# Your task:
Reading the records beneath this task, work out how many lines contain the word "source" and reply with only that number.
#####
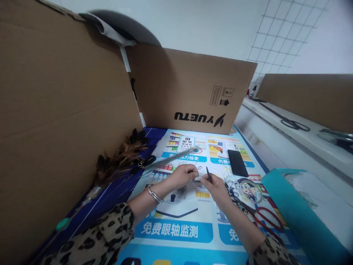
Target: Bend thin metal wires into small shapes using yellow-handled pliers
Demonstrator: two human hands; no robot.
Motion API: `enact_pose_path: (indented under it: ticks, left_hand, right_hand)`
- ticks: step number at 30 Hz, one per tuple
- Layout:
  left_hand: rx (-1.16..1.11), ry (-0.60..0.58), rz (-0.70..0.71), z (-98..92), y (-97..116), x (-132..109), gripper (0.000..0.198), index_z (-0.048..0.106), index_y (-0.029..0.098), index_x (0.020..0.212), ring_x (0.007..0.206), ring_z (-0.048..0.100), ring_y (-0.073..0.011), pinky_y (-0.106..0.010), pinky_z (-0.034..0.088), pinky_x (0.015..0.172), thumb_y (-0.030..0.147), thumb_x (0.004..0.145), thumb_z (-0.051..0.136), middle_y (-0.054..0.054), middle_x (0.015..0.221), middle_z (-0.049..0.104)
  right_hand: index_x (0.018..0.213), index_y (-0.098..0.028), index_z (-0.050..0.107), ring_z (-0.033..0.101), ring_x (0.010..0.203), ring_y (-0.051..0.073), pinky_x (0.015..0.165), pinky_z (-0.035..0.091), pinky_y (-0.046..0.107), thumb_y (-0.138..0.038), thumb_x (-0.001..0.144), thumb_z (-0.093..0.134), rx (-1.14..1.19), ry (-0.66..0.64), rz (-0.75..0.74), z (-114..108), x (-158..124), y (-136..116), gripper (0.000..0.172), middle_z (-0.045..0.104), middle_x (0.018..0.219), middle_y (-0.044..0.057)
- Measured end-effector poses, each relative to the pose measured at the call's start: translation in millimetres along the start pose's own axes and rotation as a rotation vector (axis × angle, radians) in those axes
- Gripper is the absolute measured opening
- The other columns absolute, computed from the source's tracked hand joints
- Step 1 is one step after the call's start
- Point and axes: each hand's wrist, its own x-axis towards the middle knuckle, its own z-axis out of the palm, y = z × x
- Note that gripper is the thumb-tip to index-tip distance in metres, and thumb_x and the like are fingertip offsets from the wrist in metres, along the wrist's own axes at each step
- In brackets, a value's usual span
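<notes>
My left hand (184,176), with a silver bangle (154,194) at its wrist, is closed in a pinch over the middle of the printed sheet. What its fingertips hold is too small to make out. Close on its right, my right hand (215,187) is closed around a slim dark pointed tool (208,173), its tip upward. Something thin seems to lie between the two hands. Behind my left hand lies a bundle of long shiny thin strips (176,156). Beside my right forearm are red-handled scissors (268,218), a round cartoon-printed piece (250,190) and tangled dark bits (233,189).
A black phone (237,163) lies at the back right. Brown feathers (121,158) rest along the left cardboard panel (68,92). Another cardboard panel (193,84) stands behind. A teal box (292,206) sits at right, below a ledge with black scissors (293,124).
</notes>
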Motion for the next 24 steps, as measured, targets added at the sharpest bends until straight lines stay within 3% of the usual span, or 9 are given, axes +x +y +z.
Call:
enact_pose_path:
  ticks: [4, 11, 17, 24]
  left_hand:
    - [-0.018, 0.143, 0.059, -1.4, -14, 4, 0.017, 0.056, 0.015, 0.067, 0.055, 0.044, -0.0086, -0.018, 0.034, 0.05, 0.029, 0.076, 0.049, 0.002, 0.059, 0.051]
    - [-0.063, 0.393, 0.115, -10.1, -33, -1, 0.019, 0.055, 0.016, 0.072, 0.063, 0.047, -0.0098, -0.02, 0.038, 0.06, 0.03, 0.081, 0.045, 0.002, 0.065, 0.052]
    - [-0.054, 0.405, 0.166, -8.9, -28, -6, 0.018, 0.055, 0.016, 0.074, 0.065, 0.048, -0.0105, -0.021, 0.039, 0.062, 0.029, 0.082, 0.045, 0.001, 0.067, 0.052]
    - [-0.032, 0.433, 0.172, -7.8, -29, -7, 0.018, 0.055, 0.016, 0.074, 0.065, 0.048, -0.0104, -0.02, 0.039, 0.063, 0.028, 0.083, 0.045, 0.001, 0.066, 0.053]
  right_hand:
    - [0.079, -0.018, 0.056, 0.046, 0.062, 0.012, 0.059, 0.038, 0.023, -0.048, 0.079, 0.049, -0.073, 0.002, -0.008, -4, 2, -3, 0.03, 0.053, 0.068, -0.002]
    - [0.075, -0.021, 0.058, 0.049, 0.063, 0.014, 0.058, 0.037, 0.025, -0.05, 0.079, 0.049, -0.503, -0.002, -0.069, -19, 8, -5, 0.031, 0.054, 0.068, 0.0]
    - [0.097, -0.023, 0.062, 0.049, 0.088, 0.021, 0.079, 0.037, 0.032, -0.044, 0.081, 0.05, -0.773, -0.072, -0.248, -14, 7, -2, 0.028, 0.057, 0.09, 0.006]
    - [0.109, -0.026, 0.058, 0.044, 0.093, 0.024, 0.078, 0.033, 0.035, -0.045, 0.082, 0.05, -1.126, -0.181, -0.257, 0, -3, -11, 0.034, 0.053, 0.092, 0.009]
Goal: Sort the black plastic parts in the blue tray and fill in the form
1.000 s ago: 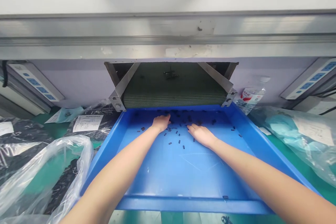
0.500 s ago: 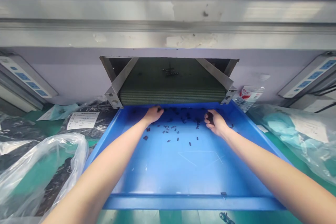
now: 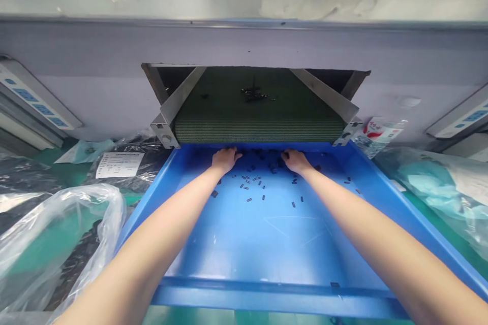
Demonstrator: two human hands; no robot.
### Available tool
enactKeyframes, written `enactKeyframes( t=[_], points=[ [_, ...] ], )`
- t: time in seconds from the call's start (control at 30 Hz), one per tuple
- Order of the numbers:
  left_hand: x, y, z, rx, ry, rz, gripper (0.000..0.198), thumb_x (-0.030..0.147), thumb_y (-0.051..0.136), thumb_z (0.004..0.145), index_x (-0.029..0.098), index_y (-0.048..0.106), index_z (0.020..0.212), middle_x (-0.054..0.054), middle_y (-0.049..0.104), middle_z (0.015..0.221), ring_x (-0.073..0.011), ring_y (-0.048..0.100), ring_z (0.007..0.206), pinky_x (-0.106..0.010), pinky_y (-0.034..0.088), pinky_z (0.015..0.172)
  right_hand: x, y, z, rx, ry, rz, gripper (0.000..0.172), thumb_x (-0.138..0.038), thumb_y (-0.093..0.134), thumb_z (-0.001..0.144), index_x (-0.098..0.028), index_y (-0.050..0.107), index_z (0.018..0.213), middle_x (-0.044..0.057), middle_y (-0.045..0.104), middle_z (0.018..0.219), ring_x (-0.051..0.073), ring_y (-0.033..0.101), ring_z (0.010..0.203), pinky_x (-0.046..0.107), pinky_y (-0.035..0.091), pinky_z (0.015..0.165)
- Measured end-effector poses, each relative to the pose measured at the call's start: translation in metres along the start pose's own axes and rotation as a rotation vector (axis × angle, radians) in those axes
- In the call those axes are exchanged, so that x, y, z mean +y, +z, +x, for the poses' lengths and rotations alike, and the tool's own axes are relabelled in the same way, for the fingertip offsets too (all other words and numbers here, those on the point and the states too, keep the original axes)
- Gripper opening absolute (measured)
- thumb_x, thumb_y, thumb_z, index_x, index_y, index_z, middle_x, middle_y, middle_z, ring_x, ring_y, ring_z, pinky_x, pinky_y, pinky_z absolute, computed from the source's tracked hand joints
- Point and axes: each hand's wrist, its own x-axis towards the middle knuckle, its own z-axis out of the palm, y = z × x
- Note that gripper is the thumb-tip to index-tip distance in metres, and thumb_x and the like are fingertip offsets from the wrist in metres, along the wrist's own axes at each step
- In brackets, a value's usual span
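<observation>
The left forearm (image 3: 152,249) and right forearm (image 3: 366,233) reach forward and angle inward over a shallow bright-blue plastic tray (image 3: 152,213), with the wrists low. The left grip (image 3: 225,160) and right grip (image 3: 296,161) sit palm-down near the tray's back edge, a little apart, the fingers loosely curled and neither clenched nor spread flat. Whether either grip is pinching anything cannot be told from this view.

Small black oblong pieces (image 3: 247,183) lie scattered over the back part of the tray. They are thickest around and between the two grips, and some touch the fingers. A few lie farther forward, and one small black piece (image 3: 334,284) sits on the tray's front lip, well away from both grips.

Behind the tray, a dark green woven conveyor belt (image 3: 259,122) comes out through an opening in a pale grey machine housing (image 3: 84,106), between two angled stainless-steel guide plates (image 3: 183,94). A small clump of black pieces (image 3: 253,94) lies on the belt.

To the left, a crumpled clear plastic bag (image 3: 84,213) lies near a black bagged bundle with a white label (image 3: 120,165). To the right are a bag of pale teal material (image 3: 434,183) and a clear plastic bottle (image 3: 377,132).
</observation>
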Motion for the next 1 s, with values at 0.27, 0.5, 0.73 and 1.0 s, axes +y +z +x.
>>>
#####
# Written answer:
2